Perhaps no intertext is more important for Tynianov—or for Aydinyan—than Pushkin. This case also introduces a suggestive open-endedness. Does Tynianov “exonerate Pushkin by showing that his Orientalism was ironic” (49)? Or should we read Tynianov's parody of Pushkin as a condemnation of the latter's imperialism, as Aydinyan suggests elsewhere? There are many ways to square this circle: perhaps Tynianov is inconsistent, limited by his affection for Pushkin; perhaps his anti-imperialism harbors some blind spots. Aydinyan offers no conclusive reconciliation of the two angles.

In its references to the hit parade of the Russian literary canon, Aydinyan's approach is conventional for Slavic studies, but the book departs from precedent in incorporating close analyses of primary sources from the 1820s and 1920s, utilizing Russian, Armenian, and Persian.
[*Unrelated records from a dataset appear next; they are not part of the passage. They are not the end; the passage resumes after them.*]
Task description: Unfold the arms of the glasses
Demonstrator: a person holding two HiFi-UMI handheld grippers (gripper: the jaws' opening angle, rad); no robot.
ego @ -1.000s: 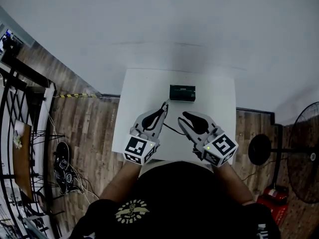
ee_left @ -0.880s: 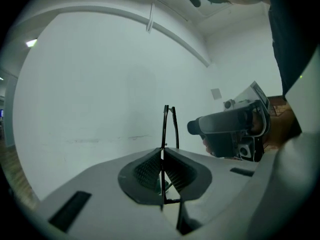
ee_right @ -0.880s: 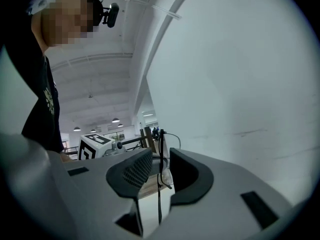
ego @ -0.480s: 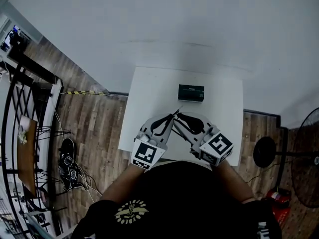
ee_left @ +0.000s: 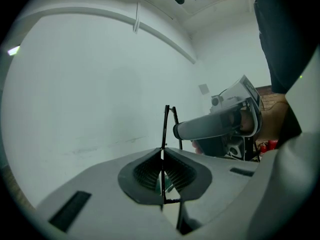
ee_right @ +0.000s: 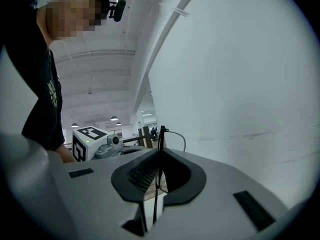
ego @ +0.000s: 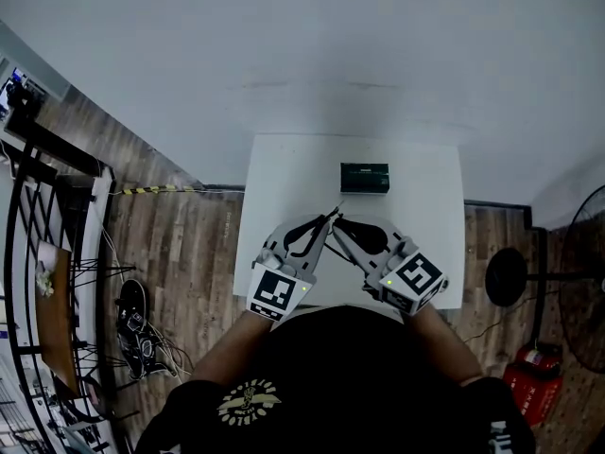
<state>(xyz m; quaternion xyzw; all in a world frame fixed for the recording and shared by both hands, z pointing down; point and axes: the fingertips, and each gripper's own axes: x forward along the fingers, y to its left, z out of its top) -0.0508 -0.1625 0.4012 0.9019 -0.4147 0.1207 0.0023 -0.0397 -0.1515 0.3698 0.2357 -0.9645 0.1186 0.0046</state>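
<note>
The glasses (ee_left: pixel 165 126) hang above the table (ego: pixel 284 164), pinched in the closed jaws of the left gripper (ee_left: pixel 162 153). The right gripper (ee_right: pixel 160 153) is closing its jaws on a thin arm between them. Once that arm is secure, the next move is probably a gentle outward swing on its hinge.

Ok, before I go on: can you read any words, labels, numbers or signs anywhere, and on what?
No text can be read in any view.
Left marker cube, right marker cube: black-and-white square codes only, no letters.
Dark box on the table: any label is too small to read.
Shirt emblem: yellowish print, lettering too blurred to read.
White print at the shirt's lower right: cut off by the picture's edge, unreadable.
</note>
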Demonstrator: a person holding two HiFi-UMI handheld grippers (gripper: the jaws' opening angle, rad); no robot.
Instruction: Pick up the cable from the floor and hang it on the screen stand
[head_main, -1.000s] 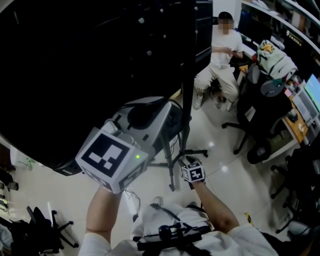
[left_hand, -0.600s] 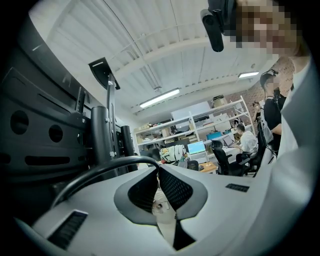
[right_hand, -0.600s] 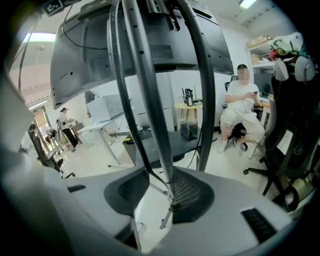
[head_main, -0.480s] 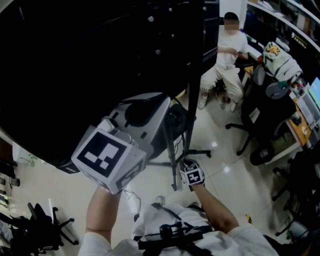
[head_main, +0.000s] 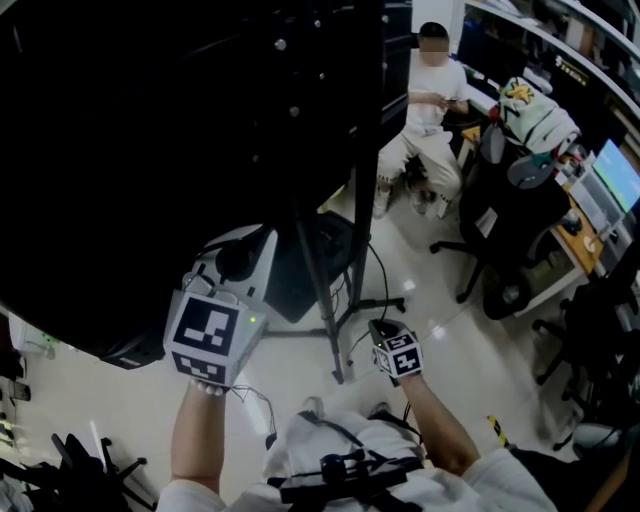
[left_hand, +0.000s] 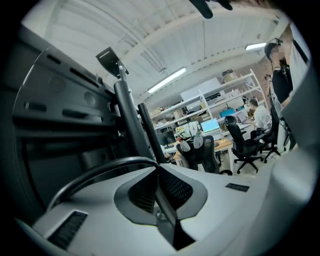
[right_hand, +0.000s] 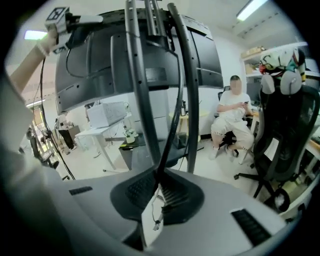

The sheer linguistic and generic diversity of these sources shows the author's impressive range, although some of this material feels out of place. Although Aydinyan insists in Ch. 1 that it is necessary for our understanding of Tynianov that we also understand the writings of nineteenth-century Armenian thinker Khachatur Abovian, she does not convincingly explain why. Elsewhere, in Ch. 7, Aydinyan analyzes a Persian bureaucrat's narrative of his visit to St. Petersburg that Tynianov could never have accessed. These sources would be valuable in a historical treatment of Russo-Persian relations in the 1820s and 1830s, but here they are a little out of place, especially given Aydinyan's lack of substantial engagement with the historiography of inter-imperial competition in the nineteenth-century Caucasus. Although the ostensible topic of the book is The Death of Vazir-Mukhtar, the book might even have taken the form of a short book on Tynianov and several free-standing articles on Griboedov and his time.

The book engages robustly with historical primary sources, and in so doing raises important historical questions. Aydinyan convincingly argues that The Death of Vazir-Mukhtar might be read as a condemnation both of imperialism in Griboedov's time and of neo-imperialism in Stalin's. In making this argument, however, the text sometimes elides the historical differences between the 1820s and the 1920s, a dynamic that the book's concluding section, on a 2010 film adaptation of Vazir-Mukhtar, only exacerbates. Is Tynianov in fact implying that Russia is trapped in an irredeemable vicious cycle of imperialism and authoritarianism? Certainly Aydinyan suggests so when she speaks of the “historic recurrence of autocracy tied together with imperialistic expansionism” (164). The book raises but does not conclude an inquiry into the shifting historical conditions that have produced and re-produced imperial dynamics in Eurasia—in the 1820s, the 1920s, and now, again, in the 2020s—or the historically contingent ways that Russian culture has engaged them. Hopefully, Aydinyan's timely book is but an early foray into a much bigger line of inquiry.